YOUR GOAL. After finding the line with "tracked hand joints" in the entries below, retype exactly each line from there through the line with "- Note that", including that final line.

▶

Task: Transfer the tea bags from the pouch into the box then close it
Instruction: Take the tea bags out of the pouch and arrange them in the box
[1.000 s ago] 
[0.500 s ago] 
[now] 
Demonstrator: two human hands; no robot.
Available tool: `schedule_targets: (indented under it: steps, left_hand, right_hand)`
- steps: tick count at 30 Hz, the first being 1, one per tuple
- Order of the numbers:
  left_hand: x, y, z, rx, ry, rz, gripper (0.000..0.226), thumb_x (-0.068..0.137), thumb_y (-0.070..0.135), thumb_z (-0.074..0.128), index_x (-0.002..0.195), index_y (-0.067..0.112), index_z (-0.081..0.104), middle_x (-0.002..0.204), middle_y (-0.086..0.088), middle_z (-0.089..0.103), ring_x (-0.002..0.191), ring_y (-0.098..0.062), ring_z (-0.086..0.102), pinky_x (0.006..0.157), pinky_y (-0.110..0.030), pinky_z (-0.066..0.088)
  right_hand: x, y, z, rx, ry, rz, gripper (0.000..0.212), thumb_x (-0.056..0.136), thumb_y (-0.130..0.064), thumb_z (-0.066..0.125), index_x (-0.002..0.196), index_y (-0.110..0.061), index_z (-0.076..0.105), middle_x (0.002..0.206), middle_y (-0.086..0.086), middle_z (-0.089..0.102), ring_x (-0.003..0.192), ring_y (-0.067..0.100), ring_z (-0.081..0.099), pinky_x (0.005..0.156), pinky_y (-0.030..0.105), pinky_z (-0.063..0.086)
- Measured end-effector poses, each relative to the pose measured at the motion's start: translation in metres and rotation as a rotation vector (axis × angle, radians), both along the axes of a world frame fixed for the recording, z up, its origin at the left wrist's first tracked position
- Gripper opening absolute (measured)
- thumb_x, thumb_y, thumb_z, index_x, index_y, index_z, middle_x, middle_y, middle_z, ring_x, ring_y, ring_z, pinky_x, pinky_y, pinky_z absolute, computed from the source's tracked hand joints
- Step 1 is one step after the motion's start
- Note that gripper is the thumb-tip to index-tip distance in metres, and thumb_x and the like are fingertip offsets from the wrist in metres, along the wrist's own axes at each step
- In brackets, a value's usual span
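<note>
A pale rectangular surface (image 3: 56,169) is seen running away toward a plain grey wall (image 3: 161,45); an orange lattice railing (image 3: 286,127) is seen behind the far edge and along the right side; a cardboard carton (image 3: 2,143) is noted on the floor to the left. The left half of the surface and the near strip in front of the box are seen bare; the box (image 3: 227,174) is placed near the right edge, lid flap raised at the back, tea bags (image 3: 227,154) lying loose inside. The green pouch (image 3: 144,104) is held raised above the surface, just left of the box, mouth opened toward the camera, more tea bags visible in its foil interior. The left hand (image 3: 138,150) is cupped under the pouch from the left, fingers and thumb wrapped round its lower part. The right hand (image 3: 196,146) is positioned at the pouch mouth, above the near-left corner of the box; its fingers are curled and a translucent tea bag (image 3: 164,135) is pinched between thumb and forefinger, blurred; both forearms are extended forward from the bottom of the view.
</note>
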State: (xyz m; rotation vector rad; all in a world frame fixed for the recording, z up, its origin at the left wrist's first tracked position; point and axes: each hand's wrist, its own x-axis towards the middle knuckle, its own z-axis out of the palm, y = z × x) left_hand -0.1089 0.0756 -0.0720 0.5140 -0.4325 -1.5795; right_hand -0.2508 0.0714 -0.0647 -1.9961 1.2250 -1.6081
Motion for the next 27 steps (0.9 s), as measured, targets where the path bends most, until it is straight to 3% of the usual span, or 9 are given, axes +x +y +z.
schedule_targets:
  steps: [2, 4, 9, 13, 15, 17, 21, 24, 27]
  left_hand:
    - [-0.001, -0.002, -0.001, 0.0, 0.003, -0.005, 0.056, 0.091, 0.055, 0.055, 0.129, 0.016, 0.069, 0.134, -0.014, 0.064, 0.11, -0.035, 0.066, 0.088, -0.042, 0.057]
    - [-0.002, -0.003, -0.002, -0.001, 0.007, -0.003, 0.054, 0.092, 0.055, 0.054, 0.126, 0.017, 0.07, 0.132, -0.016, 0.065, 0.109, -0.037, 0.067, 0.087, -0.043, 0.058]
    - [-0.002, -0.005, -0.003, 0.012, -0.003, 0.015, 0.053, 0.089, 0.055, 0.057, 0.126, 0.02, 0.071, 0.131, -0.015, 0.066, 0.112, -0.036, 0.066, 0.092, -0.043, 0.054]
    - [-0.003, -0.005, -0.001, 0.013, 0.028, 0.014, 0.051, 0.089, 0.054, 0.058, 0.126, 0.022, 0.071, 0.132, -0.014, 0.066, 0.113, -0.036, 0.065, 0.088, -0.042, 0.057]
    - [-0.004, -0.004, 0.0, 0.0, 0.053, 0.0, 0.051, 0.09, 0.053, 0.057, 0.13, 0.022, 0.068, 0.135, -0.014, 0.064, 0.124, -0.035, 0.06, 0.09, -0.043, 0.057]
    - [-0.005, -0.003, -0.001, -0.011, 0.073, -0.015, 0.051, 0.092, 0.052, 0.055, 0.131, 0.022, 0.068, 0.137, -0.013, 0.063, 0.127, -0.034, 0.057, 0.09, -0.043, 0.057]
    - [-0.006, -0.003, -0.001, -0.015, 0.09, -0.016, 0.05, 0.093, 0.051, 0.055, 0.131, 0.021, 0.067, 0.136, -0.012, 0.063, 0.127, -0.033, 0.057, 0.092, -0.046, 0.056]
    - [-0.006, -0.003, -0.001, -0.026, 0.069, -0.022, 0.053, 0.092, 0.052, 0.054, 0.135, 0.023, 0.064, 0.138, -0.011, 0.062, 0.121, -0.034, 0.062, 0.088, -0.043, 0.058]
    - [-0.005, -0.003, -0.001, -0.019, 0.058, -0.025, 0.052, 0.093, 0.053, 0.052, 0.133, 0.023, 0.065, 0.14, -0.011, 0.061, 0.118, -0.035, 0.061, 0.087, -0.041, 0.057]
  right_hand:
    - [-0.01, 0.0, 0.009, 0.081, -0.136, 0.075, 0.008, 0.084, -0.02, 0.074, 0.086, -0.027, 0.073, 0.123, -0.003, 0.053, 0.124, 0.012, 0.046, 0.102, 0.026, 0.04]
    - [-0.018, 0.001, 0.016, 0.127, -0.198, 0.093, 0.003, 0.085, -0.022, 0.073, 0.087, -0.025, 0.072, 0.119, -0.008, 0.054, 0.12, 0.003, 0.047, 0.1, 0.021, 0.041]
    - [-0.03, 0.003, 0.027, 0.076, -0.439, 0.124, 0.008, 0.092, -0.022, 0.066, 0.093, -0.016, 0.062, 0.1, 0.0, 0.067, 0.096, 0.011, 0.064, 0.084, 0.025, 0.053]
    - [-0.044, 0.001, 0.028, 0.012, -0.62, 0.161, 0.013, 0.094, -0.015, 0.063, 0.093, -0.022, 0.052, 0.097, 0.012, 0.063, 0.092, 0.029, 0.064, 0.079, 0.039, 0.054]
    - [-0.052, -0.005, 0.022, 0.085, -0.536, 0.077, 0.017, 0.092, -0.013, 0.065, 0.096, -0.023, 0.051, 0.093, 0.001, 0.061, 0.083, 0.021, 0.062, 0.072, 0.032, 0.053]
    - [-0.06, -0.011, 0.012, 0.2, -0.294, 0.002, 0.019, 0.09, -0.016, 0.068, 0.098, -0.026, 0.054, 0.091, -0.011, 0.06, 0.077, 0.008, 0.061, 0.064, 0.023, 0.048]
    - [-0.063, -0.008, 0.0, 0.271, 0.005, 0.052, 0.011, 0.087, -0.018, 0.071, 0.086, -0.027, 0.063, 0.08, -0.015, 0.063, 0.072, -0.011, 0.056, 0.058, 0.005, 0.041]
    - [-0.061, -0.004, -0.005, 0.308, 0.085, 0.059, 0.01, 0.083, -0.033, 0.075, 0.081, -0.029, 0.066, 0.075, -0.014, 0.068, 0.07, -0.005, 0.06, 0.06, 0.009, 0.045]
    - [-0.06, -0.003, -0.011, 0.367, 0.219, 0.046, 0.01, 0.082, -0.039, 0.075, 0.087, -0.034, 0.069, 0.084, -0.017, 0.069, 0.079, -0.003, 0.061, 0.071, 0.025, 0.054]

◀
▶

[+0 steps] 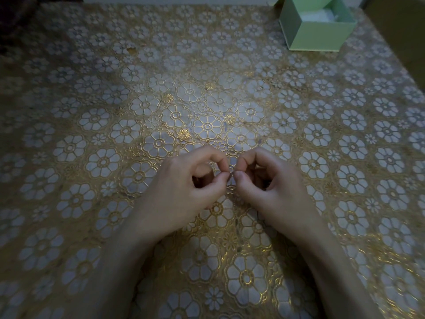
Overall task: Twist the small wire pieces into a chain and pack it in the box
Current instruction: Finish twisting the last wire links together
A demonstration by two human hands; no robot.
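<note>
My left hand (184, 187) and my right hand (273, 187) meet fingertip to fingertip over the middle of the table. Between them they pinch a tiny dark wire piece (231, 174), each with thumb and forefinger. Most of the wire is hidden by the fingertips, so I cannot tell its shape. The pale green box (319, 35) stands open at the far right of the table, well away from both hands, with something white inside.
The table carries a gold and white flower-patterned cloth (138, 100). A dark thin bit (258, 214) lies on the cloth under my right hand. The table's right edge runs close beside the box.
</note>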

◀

RESULT OF THE EXERCISE.
- thumb_x, thumb_y, thumb_z, index_x, index_y, index_z, middle_x, middle_y, middle_z, ring_x, ring_y, ring_z, pinky_x, pinky_y, pinky_z absolute, computed from the source's tracked hand joints
- Step 1 is one step after the motion's start
- Note that gripper is the thumb-tip to index-tip distance in metres, and thumb_x and the like are fingertip offsets from the wrist in metres, along the wrist's own axes at each step

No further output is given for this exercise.